How to Train Your ResNet: The Jindo Dog

An implementation of Transfer Learning, Grad-CAM and other techniques for image classification with a ResNet-50 convolutional neural network

Published in

Analytics Vidhya

10 min readFeb 11, 2020

In this article, we talk about Convolutional neural networks, Transfer learning, Bottleneck features, Grad-CAM and t-Distributed stochastic neighbor embedding. A lot of fancy words to sound smart. In layman’s terms, we will experiment with an image recognition algorithm and try to have it recognize something it was not trained to recognize: Jindo dogs. We will also look at a technique to help understand the algorithm’s decision, and another one to group similar images together.
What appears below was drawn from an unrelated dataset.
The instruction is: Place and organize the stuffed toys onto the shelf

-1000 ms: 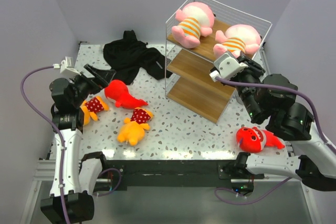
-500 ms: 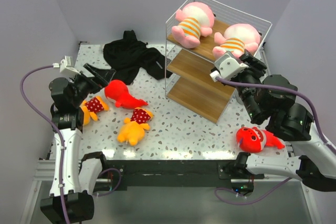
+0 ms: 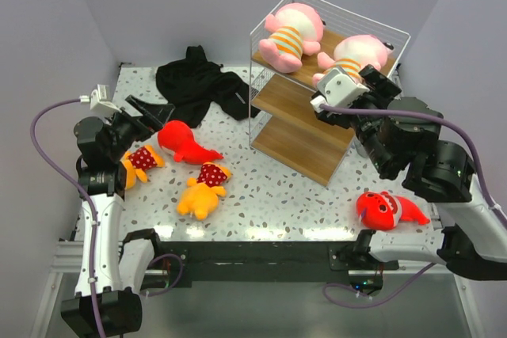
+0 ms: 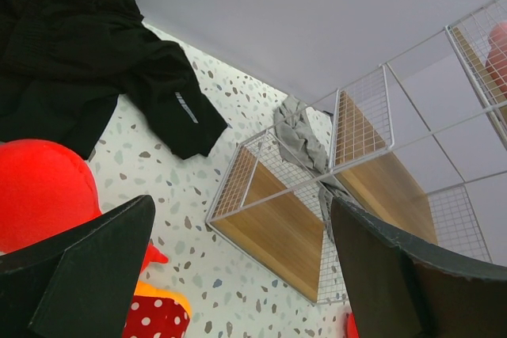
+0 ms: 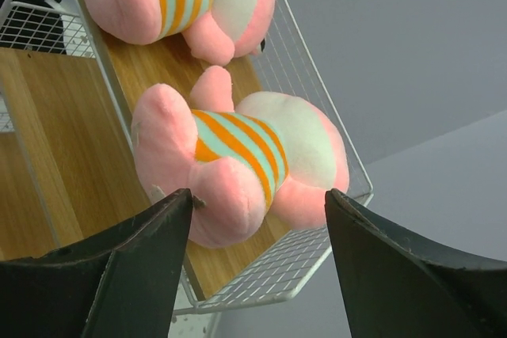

The code and visualizations for this experiment are available here: Collecting images / Pretrained model / Transfer learning and Grad-CAM / Bottleneck features and similarity search / Deployment to Google AI Platform

A. Introducing ResNet-50 and Jindo dogs

Researchers have used up a lot of computational power training deep neural networks that classify images into categories. Many were trained on a subset of ImageNet (a huge database of 14 million images manually labeled with over 22,000 categories) as part of the ImageNet Large Scale Visual Recognition Challenge (ILSVRC) which, since it started in 2010, has seen a lot of improvement each year (the challenge ended in 2017). Each implementation differs in terms of architecture and performance, but all are what we call “Convolutional neural networks” (CNN), a type of deep learning network with excellent performance in detecting features in images.

Luckily, these pre-trained models have been made available for anyone to experiment with, saving us the time and expense of having to do the training from scratch. Among them, ResNet-50 (standing for “Residual Networks”) is a good compromise between speed and accuracy.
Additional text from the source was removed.